# Ideal Vol-Con Elite vs regular Vol-Con/XL



## Vintage Sounds (Oct 23, 2009)

I carry a Vol-Con XL, because it always tells me what's going on. Is an Elite(or a Fluke T+ for that matter) really more accurate? Is an electronic voltage tester safer than a solenoid one?


----------



## Big John (May 23, 2010)

I think the Vol Con Elite has a higher category rating, but unless you're doing a lot of power distribution I wouldn't worry about that. 

I had the Elite and after a couple of times where it read a solid 120V on a dead circuit from ghost voltage, I chucked it. Your solenoid tester will never have that problem. 

-John


----------



## eejack (Jul 14, 2012)

Vintage Sounds said:


> Is an electronic voltage tester safer than a solenoid one?


No. I carry a couple of meters/testers, but when I am about to put my body in contact with what might be live, I always doublecheck with my wiggy.


----------



## RHWilks (Jul 14, 2012)

I use a old Square D Wiggy, I don't have see it to know there is voltage. It is fairly close on the amount of voltage present. If I need to know the exact voltage or amps. Then I pull out the meter. Wiggys are tougher and great for everyday on site or service.


----------



## Vintage Sounds (Oct 23, 2009)

Yeah, I was thinking the solenoid was the best way to go, but I just wanted to see what the deal with electronic testers was. I have a big problem with upgrade-itis and wanting the latest and greatest. They advertise "low impedance to eliminate ghost voltages" but why would I want low impedance when measuring volts? Wouldn't that just cause the tester to pass huge amounts of current and blow up in my face?


----------



## bubb_tubbs (Apr 15, 2012)

For ghost voltages, I'd trust a solenoid before an emulated LoZ electronic tester.


----------



## Big John (May 23, 2010)

To be sure, a wiggy will probably present more of a load than a low Z DMM but true low impedance electronic testers work just fine. 
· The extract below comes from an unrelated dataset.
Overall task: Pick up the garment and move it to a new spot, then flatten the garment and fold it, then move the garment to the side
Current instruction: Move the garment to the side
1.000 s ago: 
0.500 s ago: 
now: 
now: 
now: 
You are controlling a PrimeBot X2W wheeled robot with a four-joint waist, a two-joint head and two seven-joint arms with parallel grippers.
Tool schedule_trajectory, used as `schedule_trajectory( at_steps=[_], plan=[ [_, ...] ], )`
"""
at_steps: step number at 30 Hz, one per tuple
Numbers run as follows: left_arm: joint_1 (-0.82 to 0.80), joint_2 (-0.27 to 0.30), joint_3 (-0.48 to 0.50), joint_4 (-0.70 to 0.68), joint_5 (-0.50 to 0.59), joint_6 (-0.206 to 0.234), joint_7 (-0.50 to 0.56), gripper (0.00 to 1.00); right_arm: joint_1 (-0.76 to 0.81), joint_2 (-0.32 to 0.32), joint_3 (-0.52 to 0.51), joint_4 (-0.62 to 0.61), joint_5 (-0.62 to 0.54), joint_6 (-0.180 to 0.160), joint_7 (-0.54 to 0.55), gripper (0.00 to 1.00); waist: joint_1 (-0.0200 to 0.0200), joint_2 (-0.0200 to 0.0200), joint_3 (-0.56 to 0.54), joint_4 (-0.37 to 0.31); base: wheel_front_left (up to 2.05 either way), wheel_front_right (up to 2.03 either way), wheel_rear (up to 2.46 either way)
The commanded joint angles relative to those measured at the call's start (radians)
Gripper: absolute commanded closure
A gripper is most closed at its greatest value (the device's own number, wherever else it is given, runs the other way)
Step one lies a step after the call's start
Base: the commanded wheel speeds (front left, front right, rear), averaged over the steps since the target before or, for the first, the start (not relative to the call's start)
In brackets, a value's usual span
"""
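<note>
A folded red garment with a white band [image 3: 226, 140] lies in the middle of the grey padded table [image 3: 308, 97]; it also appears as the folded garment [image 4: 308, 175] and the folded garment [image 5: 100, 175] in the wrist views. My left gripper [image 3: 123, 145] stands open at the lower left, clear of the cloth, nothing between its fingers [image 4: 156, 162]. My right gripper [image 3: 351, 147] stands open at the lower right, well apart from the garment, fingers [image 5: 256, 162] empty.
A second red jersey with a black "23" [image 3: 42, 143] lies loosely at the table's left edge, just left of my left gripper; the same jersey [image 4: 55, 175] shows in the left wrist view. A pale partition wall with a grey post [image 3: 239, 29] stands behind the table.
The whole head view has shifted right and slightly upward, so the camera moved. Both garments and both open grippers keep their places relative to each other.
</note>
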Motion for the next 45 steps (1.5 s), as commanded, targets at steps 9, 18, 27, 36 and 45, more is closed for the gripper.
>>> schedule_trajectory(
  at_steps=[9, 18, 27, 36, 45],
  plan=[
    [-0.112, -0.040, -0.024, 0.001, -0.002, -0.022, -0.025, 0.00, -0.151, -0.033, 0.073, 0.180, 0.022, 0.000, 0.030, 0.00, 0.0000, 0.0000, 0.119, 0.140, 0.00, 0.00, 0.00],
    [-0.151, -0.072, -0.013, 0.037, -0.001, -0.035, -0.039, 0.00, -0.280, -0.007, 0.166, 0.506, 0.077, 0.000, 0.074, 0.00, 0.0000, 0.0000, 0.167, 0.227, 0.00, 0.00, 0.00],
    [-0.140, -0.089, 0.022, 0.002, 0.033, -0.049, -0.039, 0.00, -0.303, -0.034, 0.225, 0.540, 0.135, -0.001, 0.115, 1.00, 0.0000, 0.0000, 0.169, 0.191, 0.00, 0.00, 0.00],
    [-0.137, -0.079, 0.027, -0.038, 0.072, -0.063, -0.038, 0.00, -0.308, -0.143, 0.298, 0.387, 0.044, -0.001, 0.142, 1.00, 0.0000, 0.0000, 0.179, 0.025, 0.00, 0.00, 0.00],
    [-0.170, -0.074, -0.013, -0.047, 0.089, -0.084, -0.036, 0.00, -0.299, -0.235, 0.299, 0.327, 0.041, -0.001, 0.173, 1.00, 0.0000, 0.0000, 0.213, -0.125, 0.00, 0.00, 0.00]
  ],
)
The reason the Vol Con Elite sucks is because of BS marketing tactics that mean it's not actually a low impedance meter. I believe it turned out to be many hundreds of megs.

-John


----------



## Voltage Hazard (Aug 10, 2009)

Big John said:


> To be sure, a wiggy will probably present more of a load than a low Z DMM but true low impedance electronic testers work just fine.
> 
> The reason the Vol Con Elite sucks is because of BS marketing tactics that mean it's not actually a low impedance meter. I believe it turned out to be many hundreds of megs.
> 
> -John


A wiggy is low impedance, so low impedance electronic testers are not a bad thing compared to a wiggy. A wiggy also tries to pull a lot of current.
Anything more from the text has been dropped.